Ayça son olarak Özgürlükçü Demokrasi gazetesi çalışanlarının tutuklanmasının da baskı politikalarının son halkası olduğunu belirterek, meslektaşlarına sahip çıkacaklarını vurguladı.
'40 yıllık geleneğe sahip'
Etkin Haber Ajansı (ETHA) editörlerinden Pınar Gayip de iktidarın kendisine biat etmeyen gazetecilere karşı başlatmış olduğu savaşı sürdürdüğüne dikkat çekerek, "Biliyor ki Özgürlükçü Demokrasi Saray'a biat etmez!

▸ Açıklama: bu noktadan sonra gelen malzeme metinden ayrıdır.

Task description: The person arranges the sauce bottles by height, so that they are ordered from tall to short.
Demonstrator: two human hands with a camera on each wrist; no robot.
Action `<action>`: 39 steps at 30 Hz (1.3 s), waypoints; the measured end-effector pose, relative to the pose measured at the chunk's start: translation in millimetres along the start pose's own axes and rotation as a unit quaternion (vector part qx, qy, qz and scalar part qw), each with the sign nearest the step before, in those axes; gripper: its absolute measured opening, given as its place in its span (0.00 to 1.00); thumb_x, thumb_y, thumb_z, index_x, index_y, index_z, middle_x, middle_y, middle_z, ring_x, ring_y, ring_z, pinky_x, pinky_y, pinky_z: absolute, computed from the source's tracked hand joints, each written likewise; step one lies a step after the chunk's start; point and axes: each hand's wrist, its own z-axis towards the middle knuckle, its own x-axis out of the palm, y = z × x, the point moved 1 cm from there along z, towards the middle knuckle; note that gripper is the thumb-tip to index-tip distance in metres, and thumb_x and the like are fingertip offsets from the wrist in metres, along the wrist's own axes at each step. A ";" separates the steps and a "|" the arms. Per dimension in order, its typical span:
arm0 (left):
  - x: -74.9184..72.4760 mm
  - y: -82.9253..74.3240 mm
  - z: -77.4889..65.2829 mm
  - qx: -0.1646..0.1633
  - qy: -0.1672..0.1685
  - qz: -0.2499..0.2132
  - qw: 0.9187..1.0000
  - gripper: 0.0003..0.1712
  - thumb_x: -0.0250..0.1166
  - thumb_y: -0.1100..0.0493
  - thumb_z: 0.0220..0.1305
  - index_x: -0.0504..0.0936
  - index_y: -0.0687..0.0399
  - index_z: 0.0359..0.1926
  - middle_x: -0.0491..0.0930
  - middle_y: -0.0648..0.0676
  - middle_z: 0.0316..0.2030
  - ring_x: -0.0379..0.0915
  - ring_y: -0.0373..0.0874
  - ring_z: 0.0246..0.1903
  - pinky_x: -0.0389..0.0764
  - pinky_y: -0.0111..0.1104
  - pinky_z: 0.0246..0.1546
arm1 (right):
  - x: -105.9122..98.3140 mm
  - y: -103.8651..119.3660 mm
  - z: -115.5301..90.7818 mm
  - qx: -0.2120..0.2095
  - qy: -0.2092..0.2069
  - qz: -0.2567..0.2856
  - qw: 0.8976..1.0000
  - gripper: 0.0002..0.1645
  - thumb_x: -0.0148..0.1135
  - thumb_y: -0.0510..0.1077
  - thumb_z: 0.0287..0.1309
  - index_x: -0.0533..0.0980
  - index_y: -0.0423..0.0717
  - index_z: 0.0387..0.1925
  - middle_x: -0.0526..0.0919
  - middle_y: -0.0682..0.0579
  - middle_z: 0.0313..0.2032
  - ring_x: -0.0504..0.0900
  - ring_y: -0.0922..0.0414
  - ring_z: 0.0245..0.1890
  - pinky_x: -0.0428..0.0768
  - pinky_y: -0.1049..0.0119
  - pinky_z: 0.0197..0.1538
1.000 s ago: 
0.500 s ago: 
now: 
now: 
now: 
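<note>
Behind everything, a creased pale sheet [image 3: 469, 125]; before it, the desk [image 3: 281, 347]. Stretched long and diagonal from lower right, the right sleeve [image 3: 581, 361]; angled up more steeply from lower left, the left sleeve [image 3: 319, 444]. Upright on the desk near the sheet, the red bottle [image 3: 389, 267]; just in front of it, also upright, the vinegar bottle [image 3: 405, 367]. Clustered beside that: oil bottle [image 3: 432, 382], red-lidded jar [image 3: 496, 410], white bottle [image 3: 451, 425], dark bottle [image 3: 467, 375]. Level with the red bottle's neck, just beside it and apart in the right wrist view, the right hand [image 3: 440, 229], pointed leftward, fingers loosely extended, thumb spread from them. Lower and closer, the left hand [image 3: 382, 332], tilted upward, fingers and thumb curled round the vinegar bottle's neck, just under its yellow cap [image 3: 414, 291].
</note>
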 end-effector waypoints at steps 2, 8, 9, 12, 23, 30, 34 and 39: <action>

Bu gazete 40 yıllık bir geleneğe sahip, Musa Anter'den bu yana kalemleri yere düşmedi. En zor zamanlarda bile gazete basıldı yayınlandı. Biliyoruz ki arkadaşlarımız direneceklerdir. Bizler de onların kalemlerini yere düşürmeden, gerçeklerden taviz vermeden, hakikati aktarmaya, halkın haber alma hakkını savunmaya devam edeceğiz" dedi.
'Etten duvar örmeliyiz'
Mezopotamya Ajansı'ndan (MA) Sadiye Eser de gazetecilerin tek "suçunun" haber yapmak ve yapılan haberleri basmak olduğunu belirterek, "Mahkeme tutanakları ve emniyet sorgusunda da bunları görmek mümkün. Savcıya gönderilen gazetelerin hiç birine toplatma kararı alınmamış ama ne hikmetse bir anda bunlar illegal olarak gösteriliyor ve matbaa ile gazeteye kayyum atanıyor. Madem illegal neden toplatma çıkarılmadı?" diye sordu. Sadiye, "Türkiye'nin basın çöplüğü gittikçe büyüyor. Bu çöplüğe yenisini eklememek için muhalif basın tutuklanan bu gazeteciler etrafında etten bir duvar örmelidir" dedi.